GOAL OF THE EXERCISE: In the data below, find the line that contains "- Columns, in" and the line that contains "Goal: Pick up". Copy both, plus every line between them, exactly.

RECORDED DATA:
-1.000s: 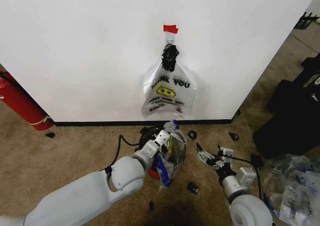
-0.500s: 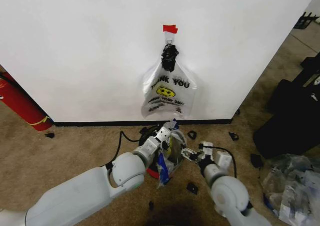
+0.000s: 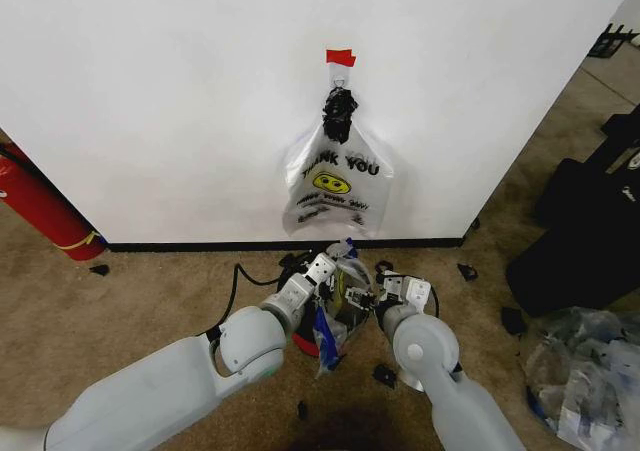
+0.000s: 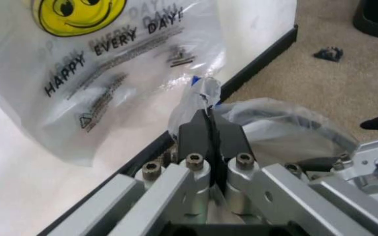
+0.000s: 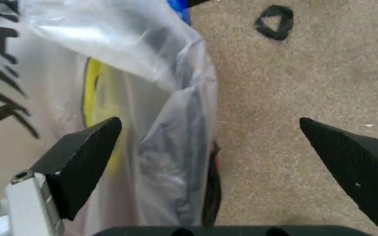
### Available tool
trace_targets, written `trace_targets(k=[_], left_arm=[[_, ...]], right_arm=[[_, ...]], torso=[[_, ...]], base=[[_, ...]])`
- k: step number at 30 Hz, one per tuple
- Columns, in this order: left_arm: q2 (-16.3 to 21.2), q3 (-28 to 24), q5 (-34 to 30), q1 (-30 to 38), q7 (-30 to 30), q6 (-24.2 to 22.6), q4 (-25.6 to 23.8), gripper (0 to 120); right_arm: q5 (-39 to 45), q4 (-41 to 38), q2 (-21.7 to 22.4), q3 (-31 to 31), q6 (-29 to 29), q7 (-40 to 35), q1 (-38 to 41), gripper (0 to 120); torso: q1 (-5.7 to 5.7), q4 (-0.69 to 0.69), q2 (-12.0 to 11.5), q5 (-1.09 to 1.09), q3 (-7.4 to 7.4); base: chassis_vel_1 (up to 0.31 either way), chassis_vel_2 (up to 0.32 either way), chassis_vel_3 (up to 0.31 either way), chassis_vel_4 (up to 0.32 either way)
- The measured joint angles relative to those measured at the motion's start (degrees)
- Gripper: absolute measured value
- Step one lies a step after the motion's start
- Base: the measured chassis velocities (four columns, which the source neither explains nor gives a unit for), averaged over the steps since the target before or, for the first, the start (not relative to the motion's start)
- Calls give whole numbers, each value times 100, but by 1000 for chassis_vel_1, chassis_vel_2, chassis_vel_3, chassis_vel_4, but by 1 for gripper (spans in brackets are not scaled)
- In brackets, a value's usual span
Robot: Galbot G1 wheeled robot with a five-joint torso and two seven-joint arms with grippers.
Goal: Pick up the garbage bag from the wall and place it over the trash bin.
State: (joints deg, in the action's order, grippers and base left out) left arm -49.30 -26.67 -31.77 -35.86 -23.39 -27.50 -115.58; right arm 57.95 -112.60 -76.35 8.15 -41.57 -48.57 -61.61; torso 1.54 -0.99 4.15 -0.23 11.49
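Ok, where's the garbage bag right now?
In the head view the garbage bag hangs low at centre, pinched in the left gripper over the trash bin, below the smiley bag; the open right gripper is beside it.

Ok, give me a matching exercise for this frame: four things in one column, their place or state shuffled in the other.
Things:
1. left gripper
2. right gripper
3. smiley bag
4. fire extinguisher

Place or state:
A. open, beside the garbage bag
B. hanging on the wall
C. shut on the garbage bag
D. leaning at the wall, far on the robot's left

Pairs: 1-C, 2-A, 3-B, 4-D
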Motion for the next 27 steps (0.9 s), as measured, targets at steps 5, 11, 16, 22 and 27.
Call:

SOLUTION TO THE EXERCISE:
- Columns, in this order: left_arm: q2 (-16.3 to 21.2), q3 (-28 to 24), q5 (-34 to 30), q1 (-30 to 38), q7 (-30 to 30), q6 (-24.2 to 22.6), q4 (-25.6 to 23.8), gripper (0 to 120); right_arm: q5 (-39 to 45), q4 (-41 to 38), q2 (-21.7 to 22.4), q3 (-31 to 31), q6 (-29 to 29), q7 (-40 to 35), q1 (-38 to 41), gripper (0 to 120); torso: q1 (-5.7 to 5.7), q4 (-0.69 to 0.69), q2 (-12.0 to 11.5), q5 (-1.09 to 1.09), q3 (-7.4 to 7.4); base: chassis_vel_1 (up to 0.31 either way), chassis_vel_2 (up to 0.32 either way), chassis_vel_3 (up to 0.31 either way), chassis_vel_4 (up to 0.32 either way)
- The measured joint angles relative to those measured at the motion's start (degrees)
- Gripper: absolute measured value
- Step one lies a step after the motion's start
- Base: the measured chassis velocities (four columns, which the source neither explains nor gives a unit for), averaged over the steps since the target before or, for the first, the start (not relative to the motion's start)
- Calls give whole numbers, each value times 100, but by 1000 for chassis_vel_1, chassis_vel_2, chassis_vel_3, chassis_vel_4, but by 1 for gripper (spans in brackets are not scaled)
- In brackets, a value's usual span
Robot: Galbot G1 wheeled robot with a five-joint torso and two seven-joint arms with grippers.
Goal: Pick up the garbage bag from the wall and place it over the trash bin.

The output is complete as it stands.